Prognose: Die Arbeitsgruppe wird ihren Vorschlag vermutlich dennoch knapp durchsetzen.
Fazit:
Der kommende DSB-Kongress bietet neben einer vollen Tagesordnung auch einigen Zündstoff sowie spannende personelle und inhaltliche Fragen. Auf die Sitzungsleitung kommen ein bis eineinhalb harte Tage zu.
Sowohl die Delegierten als auch die Zuschauer auf Twitch (SchachdeutschlandTV) werden viel Geduld mitbringen müssen, werden aber hoffentlich durch gute Entscheidungen und gelungene Weichenstellungen entschädigt.
Links:
- Vorbericht Deutscher Schachbund: Bundeskongress mit Präsidenten-Duell
- Vorbereitende Unterlagen: Bundeskongress 2025 – Deutscher Schachbund
Beitragsbild: DSB
Eventuelle Hinweise zu diesem Beitrag bitte an sc**************@***il.com
Update vom 24.05.2025:
Inzwischen liegt eine Bewerbung für ein Amt als Vizepräsident vor: Carlos Hauser bewirbt sich für die Position als Vizepräsident Sport. Hier der Link zur Bewerbung.
6. Beschließt der Kongress Ablösesummen für Kinder?
Fußballstars können nach Ablauf des Vertrags ablösefrei wechseln und das ist ein Milliardenmarkt.

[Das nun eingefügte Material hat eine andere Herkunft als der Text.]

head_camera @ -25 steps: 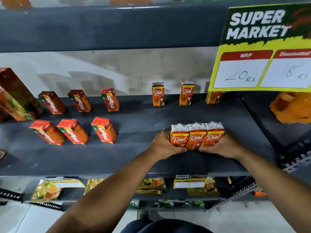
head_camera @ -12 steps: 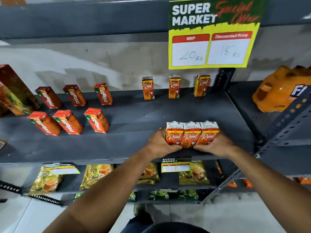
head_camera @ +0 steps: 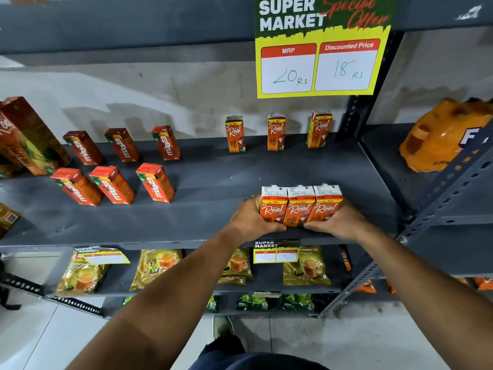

Beim Schach sollen Kinder ohne Vertrag in einem Sport mit sehr, sehr wenig Geld für Spitzenspieler Ablöse generieren, was zudem dem europäischen Prinzip der Freizügigkeit widerspricht und bei einem Einspruch wie ein Kartenhaus zusammenbricht. Finde den Fehler!
Peter Orantek, übernehmen Sie!
Gut gemeint ist leider nicht gut gemacht!
Aufgrund der juristischen Lage fällt der Antrag hochkant durch, die Funktionäre haben die Blamage bei der Einführung der Lizent der Schachbundesliga aufgepasst und wissen, das dies nicht durchführbar ist.
Ein ausgezeichneter Vorbericht zum Kongress des Deutschen Schachbunds in Paderborn!
Vielen Dank für den journalistisch hervorragenden Beitrag! Sachlich fundierte Analyse mit begründeter Prognose statt bloßer Stimmungsmache. Ein echter Mehrwert!